Description of the task
Could you repeat every line below exactly, skipping the images?

▼

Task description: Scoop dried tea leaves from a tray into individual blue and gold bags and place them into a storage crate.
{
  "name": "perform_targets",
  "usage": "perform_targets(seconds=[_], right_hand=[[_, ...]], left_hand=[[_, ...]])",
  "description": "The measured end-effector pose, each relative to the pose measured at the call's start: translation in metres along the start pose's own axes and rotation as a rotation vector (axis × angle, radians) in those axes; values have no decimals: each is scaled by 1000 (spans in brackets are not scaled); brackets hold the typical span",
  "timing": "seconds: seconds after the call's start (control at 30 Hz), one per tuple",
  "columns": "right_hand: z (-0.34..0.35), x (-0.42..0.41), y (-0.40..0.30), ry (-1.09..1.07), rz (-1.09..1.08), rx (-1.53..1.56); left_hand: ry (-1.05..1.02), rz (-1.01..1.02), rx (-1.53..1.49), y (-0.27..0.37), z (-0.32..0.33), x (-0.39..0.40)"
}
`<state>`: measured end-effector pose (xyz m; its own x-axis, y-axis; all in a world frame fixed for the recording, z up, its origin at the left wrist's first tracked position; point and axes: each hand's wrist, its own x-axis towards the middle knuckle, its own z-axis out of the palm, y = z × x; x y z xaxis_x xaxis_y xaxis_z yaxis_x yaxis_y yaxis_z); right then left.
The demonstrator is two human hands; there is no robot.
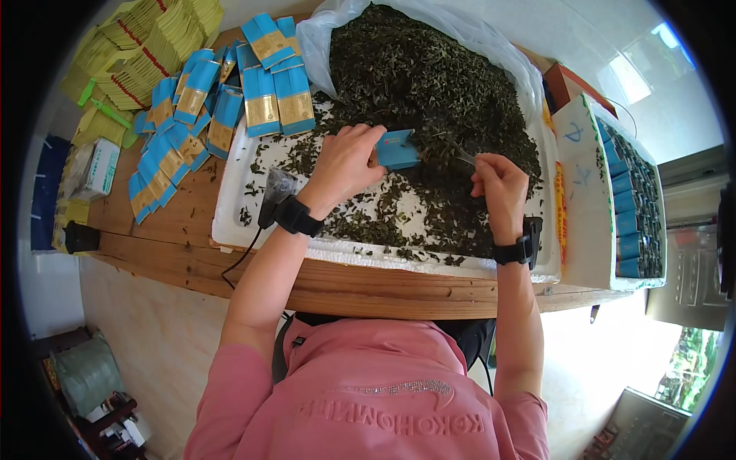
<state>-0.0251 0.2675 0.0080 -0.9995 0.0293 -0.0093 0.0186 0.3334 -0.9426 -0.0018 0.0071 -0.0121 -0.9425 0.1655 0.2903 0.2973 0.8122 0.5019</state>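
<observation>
My left hand (348, 164) grips a small blue carton (397, 149) by its left end, and its other end reaches into the dark loose dried leaves (425, 75). My right hand (499, 187) pinches a thin translucent tool (464, 155), perhaps a small scoop, whose far end is among the leaves. The leaves look like tea. They are heaped in an open clear plastic bag (316, 52) and spread thinly over a white foam tray (233, 201) under my hands.
Several flat blue-and-gold packets (261, 106) are piled on the wooden table (190, 230) to the left. Yellow folded stacks (144, 52) and a green plastic tool (109, 112) are behind them. A white foam box (583, 190) holding rows of leaf-filled blue cartons (627, 201) stands at right.
</observation>
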Motion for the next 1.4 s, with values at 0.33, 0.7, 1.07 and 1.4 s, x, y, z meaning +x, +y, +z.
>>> perform_targets(seconds=[0.33,0.7,1.07,1.4], right_hand=[[21,-18,-11,-32,-154,-102],[20,-20,-25,-24,-972,-463],[-53,-45,17,320,-495,-784],[-2,-47,-3,109,-44,-104]], left_hand=[[38,52,-255,2,-1,-2],[22,101,-232,5,-3,-3],[-90,33,169,-1,-20,-15],[-257,-76,129,23,-3,-2]])
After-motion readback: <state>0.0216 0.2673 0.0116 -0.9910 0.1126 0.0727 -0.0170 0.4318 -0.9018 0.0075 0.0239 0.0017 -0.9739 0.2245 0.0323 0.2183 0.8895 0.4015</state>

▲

Answer area
Task description: Scoop dried tea leaves from a tray into individual blue and gold bags and place them into a storage crate.
{
  "name": "perform_targets",
  "usage": "perform_targets(seconds=[_], right_hand=[[_, ...]], left_hand=[[_, ...]])",
  "description": "The measured end-effector pose, each relative to the pose measured at the call's start: translation in metres along the start pose's own axes and rotation as a rotation vector (axis × angle, radians) in those axes; values have no decimals: each is scaled by 1000 (spans in brackets are not scaled); brackets hold the typical span",
  "timing": "seconds: seconds after the call's start (control at 30 Hz), one per tuple",
  "columns": "right_hand: z (-0.34..0.35), x (-0.42..0.41), y (-0.40..0.30), ry (-1.09..1.07), rz (-1.09..1.08), rx (-1.53..1.56); left_hand: ry (-1.05..1.02), rz (-1.01..1.02), rx (-1.53..1.49), y (-0.27..0.37), z (-0.32..0.33), x (-0.39..0.40)"
}
`<state>`: measured end-effector pose (xyz m; its own x-axis, y-axis; all in a world frame fixed for the recording, z up, its origin at the left wrist's first tracked position; point and axes: each hand's wrist, its own x-axis towards the middle knuckle, its own z-axis out of the palm, y = z × x; x y z xaxis_x xaxis_y xaxis_z yaxis_x yaxis_y yaxis_z); right then left.
The demonstrator is two human hands; there is no robot.
<state>-0.0251 0.2675 0.0080 -0.9995 0.0293 -0.0093 0.0186 0.3334 -0.9426 -0.0018 0.0071 -0.0121 -0.9425 0.1655 0.2903 0.2973 0.8122 0.5019</state>
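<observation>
My left hand (348, 164) grips a small blue carton (397, 149) by its left end, and its other end reaches into the dark loose dried leaves (425, 75). My right hand (499, 187) pinches a thin translucent tool (464, 155), perhaps a small scoop, whose far end is among the leaves. The leaves look like tea. They are heaped in an open clear plastic bag (316, 52) and spread thinly over a white foam tray (233, 201) under my hands.
Several flat blue-and-gold packets (261, 106) are piled on the wooden table (190, 230) to the left. Yellow folded stacks (144, 52) and a green plastic tool (109, 112) are behind them. A white foam box (583, 190) holding rows of leaf-filled blue cartons (627, 201) stands at right.
</observation>
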Motion for the next 1.4 s, with values at 0.33, 0.7, 1.07 and 1.4 s, x, y, z meaning +x, +y, +z.
>>> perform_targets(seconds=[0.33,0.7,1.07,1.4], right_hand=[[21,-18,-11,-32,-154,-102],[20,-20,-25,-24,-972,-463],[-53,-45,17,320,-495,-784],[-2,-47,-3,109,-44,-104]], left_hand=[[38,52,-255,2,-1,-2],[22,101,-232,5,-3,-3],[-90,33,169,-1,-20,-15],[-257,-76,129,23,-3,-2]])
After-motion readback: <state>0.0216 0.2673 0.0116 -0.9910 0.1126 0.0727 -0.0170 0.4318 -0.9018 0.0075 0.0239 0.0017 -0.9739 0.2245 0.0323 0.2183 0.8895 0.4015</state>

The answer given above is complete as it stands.